• Problem requirements
Exactly as they stand, the data below are to be printed again.

• Extracted records
◇ ◇ ◇ ◇ ◇ ◇ ◇

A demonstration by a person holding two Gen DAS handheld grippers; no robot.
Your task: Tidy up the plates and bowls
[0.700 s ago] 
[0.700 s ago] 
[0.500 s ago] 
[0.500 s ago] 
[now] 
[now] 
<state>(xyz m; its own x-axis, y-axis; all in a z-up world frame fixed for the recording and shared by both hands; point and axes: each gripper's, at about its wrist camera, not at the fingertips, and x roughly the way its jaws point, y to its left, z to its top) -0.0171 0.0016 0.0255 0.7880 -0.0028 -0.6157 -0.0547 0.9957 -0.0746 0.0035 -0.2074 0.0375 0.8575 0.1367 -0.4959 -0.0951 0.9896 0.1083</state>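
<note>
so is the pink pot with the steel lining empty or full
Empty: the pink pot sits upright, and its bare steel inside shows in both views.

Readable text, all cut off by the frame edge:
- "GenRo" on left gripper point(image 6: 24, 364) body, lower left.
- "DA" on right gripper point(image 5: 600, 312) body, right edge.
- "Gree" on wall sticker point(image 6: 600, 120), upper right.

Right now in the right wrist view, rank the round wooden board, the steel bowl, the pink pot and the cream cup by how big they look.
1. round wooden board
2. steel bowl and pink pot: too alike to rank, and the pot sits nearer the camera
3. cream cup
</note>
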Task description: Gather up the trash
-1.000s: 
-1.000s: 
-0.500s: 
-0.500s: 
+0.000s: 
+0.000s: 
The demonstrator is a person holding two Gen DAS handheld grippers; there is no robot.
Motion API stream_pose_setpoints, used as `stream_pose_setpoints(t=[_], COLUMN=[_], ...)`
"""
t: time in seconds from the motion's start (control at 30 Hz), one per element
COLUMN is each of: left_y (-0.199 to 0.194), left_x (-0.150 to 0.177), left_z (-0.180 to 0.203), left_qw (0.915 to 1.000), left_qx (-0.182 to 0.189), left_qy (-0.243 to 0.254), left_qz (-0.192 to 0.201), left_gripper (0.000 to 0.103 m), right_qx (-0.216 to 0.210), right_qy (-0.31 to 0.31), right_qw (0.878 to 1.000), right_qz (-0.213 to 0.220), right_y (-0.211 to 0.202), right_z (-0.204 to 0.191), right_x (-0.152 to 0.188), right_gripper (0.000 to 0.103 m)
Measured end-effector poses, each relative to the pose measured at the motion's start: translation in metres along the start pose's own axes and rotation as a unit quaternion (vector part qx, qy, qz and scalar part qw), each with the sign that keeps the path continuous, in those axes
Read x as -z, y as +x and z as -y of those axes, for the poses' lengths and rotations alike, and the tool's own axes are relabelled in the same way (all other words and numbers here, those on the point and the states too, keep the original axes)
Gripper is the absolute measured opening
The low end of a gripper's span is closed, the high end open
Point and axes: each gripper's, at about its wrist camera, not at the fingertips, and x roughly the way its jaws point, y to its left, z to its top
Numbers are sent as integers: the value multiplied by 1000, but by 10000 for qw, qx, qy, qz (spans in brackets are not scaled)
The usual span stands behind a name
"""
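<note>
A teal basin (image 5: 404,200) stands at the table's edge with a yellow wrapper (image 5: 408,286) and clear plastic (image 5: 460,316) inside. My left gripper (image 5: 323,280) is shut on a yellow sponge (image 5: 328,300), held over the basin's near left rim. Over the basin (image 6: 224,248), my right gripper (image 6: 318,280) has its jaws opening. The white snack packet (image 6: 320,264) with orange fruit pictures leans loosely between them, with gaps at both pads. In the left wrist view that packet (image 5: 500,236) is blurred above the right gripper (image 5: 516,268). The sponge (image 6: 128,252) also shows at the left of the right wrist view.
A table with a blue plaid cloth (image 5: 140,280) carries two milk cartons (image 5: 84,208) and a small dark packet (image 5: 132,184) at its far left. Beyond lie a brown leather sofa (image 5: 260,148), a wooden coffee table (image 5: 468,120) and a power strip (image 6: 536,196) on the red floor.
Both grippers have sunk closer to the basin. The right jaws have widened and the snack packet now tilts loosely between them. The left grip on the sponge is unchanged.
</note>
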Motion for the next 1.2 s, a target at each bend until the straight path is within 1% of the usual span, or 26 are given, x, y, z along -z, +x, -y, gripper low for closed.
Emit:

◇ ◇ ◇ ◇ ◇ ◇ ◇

• Problem solution
A demonstration by a person holding two Gen DAS handheld grippers; no robot.
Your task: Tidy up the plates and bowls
[0.700 s ago] 
[0.700 s ago] 
[0.500 s ago] 
[0.500 s ago] 
[now] 
[now] 
<state>(xyz m; its own x-axis, y-axis; all in a z-up world frame fixed for the recording and shared by both hands; point and axes: each gripper's, at about its wrist camera, not at the fingertips, and x roughly the way its jaws point, y to its left, z to its top) -0.0171 0.0016 0.0255 0.7880 -0.0028 -0.6157 -0.0547 0.9957 -0.0746 0.0035 -0.2074 0.0375 0.8575 0.1367 -0.4959 -0.0951 0.9896 0.1083</state>
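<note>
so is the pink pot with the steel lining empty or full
Empty: the pink pot sits upright, and its bare steel inside shows in both views.

Readable text, all cut off by the frame edge:
- "GenRo" on left gripper point(image 6: 24, 364) body, lower left.
- "DA" on right gripper point(image 5: 600, 312) body, right edge.
- "Gree" on wall sticker point(image 6: 600, 120), upper right.

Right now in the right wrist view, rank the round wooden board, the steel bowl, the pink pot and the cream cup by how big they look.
1. round wooden board
2. steel bowl and pink pot: too alike to rank, and the pot sits nearer the camera
3. cream cup
</note>
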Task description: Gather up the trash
-1.000s: 
-1.000s: 
-0.500s: 
-0.500s: 
+0.000s: 
+0.000s: 
The demonstrator is a person holding two Gen DAS handheld grippers; there is no robot.
Motion API stream_pose_setpoints, used as `stream_pose_setpoints(t=[_], COLUMN=[_], ...)`
"""
t: time in seconds from the motion's start (control at 30 Hz), one per element
COLUMN is each of: left_y (-0.199 to 0.194), left_x (-0.150 to 0.177), left_z (-0.180 to 0.203), left_qw (0.915 to 1.000), left_qx (-0.182 to 0.189), left_qy (-0.243 to 0.254), left_qz (-0.192 to 0.201), left_gripper (0.000 to 0.103 m), right_qx (-0.216 to 0.210), right_qy (-0.31 to 0.31), right_qw (0.878 to 1.000), right_qz (-0.213 to 0.220), right_y (-0.211 to 0.202), right_z (-0.204 to 0.191), right_x (-0.152 to 0.188), right_gripper (0.000 to 0.103 m)
Measured end-effector poses, each relative to the pose measured at the motion's start: translation in metres along the start pose's own axes and rotation as a unit quaternion (vector part qx, qy, qz and scalar part qw), each with the sign that keeps the path continuous, in those axes
Read x as -z, y as +x and z as -y of those axes, for the poses' lengths and rotations alike, and the tool's own axes are relabelled in the same way (all other words and numbers here, those on the point and the states too, keep the original axes)
Gripper is the absolute measured opening
The low end of a gripper's span is closed, the high end open
Point and axes: each gripper's, at about its wrist camera, not at the fingertips, and x roughly the way its jaws point, y to its left, z to its top
Numbers are sent as integers: the value multiplied by 1000, but by 10000 for qw, qx, qy, qz (spans in brackets are not scaled)
The usual span stands behind a name
"""
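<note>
A teal basin (image 5: 404,200) stands at the table's edge with a yellow wrapper (image 5: 408,286) and clear plastic (image 5: 460,316) inside. My left gripper (image 5: 323,280) is shut on a yellow sponge (image 5: 328,300), held over the basin's near left rim. Over the basin (image 6: 224,248), my right gripper (image 6: 318,280) has its jaws opening. The white snack packet (image 6: 320,264) with orange fruit pictures leans loosely between them, with gaps at both pads. In the left wrist view that packet (image 5: 500,236) is blurred above the right gripper (image 5: 516,268). The sponge (image 6: 128,252) also shows at the left of the right wrist view.
A table with a blue plaid cloth (image 5: 140,280) carries two milk cartons (image 5: 84,208) and a small dark packet (image 5: 132,184) at its far left. Beyond lie a brown leather sofa (image 5: 260,148), a wooden coffee table (image 5: 468,120) and a power strip (image 6: 536,196) on the red floor.
Both grippers have sunk closer to the basin. The right jaws have widened and the snack packet now tilts loosely between them. The left grip on the sponge is unchanged.
</note>
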Motion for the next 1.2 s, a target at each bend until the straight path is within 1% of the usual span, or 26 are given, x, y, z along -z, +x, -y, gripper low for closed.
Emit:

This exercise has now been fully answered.